• _TASK STATEMENT_: Whenever the string "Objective" appears in a line below, please copy the line out.
RECORDS FOR THE TASK section start
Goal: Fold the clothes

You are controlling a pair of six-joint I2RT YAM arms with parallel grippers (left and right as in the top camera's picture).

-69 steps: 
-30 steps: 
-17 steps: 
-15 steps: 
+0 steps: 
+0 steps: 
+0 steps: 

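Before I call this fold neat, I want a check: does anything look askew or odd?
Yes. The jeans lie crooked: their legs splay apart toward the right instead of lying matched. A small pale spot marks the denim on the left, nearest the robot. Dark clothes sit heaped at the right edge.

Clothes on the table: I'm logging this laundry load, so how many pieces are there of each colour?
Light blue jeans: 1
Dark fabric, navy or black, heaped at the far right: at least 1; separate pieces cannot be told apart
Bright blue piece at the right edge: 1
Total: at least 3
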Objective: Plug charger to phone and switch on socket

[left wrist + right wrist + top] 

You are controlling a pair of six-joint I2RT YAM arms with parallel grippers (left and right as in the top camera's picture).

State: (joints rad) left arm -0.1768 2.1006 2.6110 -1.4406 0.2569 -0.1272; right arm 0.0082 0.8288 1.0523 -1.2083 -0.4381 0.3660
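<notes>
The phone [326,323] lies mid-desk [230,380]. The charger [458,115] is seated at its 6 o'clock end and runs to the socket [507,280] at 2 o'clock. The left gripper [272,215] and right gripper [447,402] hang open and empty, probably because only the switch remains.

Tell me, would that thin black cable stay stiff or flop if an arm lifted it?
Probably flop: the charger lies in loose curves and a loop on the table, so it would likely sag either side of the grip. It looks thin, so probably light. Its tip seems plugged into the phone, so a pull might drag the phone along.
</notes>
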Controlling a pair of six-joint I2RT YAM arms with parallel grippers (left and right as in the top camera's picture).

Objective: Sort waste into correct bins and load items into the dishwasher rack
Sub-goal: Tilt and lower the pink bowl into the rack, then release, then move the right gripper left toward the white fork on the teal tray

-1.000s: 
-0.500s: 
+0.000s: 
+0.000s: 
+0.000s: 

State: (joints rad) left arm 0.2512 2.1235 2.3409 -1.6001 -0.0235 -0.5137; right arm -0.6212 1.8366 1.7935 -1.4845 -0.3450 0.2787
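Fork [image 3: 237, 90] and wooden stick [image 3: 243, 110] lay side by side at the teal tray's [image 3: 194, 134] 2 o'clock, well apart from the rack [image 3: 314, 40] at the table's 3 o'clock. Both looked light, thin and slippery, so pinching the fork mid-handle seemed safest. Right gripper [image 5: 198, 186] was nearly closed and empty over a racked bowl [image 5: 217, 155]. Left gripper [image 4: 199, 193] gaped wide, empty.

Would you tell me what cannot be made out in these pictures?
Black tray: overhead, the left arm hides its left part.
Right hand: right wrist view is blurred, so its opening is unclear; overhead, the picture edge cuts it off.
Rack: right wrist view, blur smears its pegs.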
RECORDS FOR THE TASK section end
• _RESULT_:
Objective: Plug charger to phone and switch on socket
Objective: Sort waste into correct bins and load items into the dishwasher rack

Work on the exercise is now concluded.